- _Task prompt_
When a line of the entries contains "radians", please list that line.

(Stored entries)
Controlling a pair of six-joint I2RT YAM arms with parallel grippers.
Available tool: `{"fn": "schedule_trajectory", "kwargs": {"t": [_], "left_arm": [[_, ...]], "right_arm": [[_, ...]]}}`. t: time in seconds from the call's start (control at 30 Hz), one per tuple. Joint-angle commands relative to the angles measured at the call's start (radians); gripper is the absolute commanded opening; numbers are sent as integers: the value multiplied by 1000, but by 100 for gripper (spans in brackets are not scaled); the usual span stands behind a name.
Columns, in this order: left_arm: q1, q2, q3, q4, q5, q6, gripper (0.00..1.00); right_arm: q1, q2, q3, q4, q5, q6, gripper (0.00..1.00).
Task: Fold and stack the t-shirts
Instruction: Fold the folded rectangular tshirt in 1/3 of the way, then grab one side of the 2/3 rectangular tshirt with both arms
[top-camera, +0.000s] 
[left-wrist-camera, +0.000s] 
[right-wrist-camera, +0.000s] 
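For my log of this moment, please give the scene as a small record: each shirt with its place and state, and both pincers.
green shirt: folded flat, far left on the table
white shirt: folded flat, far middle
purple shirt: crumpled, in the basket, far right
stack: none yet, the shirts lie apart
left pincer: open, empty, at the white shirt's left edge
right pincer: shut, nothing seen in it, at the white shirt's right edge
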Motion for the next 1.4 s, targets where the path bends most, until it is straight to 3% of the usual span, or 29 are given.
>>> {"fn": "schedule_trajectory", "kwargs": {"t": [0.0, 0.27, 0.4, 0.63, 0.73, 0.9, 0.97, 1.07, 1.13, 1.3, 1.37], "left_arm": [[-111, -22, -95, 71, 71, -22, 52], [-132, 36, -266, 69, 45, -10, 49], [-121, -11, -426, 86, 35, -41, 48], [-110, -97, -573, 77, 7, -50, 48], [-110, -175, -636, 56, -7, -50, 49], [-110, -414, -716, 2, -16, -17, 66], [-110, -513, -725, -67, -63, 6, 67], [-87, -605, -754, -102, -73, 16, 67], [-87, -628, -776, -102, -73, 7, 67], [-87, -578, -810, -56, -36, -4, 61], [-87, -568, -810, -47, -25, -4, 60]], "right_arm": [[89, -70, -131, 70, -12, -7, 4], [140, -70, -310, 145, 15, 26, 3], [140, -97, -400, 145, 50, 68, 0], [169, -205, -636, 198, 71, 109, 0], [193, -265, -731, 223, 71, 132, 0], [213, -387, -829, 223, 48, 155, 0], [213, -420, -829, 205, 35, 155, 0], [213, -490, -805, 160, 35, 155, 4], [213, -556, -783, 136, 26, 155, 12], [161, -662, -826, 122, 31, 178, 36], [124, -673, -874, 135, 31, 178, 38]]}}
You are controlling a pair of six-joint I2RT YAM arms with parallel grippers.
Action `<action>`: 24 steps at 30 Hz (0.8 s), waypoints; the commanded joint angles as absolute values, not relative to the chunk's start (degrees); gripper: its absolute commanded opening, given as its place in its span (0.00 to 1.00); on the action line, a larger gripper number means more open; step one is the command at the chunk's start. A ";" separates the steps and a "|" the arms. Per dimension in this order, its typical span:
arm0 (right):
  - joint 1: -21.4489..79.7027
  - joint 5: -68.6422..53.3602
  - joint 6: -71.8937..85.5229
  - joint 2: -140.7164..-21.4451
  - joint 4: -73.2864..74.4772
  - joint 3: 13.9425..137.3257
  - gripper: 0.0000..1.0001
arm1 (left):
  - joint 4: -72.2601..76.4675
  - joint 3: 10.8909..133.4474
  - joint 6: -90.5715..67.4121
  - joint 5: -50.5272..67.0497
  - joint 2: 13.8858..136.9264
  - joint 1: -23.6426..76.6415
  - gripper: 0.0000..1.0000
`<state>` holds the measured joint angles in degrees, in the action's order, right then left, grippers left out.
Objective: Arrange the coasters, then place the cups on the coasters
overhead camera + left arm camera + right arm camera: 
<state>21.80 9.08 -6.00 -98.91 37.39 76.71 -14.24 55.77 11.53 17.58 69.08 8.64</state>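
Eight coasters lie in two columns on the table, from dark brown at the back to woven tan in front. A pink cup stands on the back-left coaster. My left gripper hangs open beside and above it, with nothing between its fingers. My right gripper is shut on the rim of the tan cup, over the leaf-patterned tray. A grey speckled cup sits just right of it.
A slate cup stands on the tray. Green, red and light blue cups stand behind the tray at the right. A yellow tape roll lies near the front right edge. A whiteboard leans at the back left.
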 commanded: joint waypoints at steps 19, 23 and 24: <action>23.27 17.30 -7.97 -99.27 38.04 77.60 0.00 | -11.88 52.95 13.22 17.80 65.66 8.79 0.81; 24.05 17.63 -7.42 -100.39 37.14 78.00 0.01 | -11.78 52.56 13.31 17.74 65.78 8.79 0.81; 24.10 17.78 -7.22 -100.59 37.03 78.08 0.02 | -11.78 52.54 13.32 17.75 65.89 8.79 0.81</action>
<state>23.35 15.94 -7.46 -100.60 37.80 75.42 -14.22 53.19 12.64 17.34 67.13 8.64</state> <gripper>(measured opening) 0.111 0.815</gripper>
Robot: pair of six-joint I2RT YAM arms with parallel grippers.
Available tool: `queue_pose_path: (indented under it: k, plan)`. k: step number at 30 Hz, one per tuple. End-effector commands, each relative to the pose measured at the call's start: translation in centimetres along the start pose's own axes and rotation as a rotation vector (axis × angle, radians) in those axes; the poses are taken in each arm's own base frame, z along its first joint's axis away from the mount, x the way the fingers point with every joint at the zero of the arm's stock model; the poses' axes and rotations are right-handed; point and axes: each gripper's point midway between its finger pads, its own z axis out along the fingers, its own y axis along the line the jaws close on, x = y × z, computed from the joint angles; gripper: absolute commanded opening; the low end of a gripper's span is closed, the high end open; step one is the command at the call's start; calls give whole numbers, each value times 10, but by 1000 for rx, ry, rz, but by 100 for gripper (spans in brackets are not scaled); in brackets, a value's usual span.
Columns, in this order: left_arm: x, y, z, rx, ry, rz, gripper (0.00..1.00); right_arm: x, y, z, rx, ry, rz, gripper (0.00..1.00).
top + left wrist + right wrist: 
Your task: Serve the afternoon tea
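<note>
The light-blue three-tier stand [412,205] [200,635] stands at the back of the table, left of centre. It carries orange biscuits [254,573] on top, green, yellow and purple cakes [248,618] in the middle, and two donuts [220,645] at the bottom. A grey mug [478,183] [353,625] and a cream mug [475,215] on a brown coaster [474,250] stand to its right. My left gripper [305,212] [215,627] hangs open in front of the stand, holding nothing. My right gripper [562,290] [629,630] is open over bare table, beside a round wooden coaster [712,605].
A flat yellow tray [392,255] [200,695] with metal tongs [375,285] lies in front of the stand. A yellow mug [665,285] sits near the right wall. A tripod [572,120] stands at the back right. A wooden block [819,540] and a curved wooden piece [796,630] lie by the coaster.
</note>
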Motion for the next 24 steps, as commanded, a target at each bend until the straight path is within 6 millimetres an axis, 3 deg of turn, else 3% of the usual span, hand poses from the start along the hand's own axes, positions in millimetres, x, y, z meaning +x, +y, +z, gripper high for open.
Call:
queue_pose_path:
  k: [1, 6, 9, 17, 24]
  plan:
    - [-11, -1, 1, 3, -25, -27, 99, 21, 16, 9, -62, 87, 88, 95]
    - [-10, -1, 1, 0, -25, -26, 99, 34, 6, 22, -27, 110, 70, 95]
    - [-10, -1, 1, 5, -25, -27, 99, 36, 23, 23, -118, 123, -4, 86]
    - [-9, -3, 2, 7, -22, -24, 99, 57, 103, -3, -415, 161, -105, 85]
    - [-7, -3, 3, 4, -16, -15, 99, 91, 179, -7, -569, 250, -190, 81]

- _Reply_
Available tool: `{"fn": "schedule_trajectory", "kwargs": {"t": [_], "left_arm": [[_, ...]], "right_arm": [[_, ...]]}}`. t: time in seconds from the call's start (control at 30 Hz), one per tuple. Joint-angle commands relative to the angles measured at the call's start (radians); gripper is the absolute commanded opening; numbers are sent as integers: the value multiplied by 1000, but by 100 for gripper (spans in brackets are not scaled); the usual span stands behind a name.
Available tool: `queue_pose_path: (indented under it: k, plan)`. k: step number at 30 Hz, one per tuple. End-effector commands, each relative to the pose measured at the call's start: translation in centimetres along the start pose's own axes and rotation as a rotation vector (axis × angle, radians) in those axes; the poses are taken in each arm's own base frame, z along its first joint's axis away from the mount, x the way the fingers point with every joint at the zero of the arm's stock model; the poses' axes and rotations are right-handed; point and axes: each gripper's point midway between its finger pads, its own z axis out along the fingers, its own y axis along the line the jaws close on, x = y × z, computed from the joint angles; gripper: absolute commanded opening; the low end of a gripper's span is closed, the high end open; step one is the command at the call's start; calls give whole numbers, each value times 10, but by 1000 for rx, ry, rz, but by 100 for gripper (spans in brackets are not scaled); in brackets, a value's usual span.

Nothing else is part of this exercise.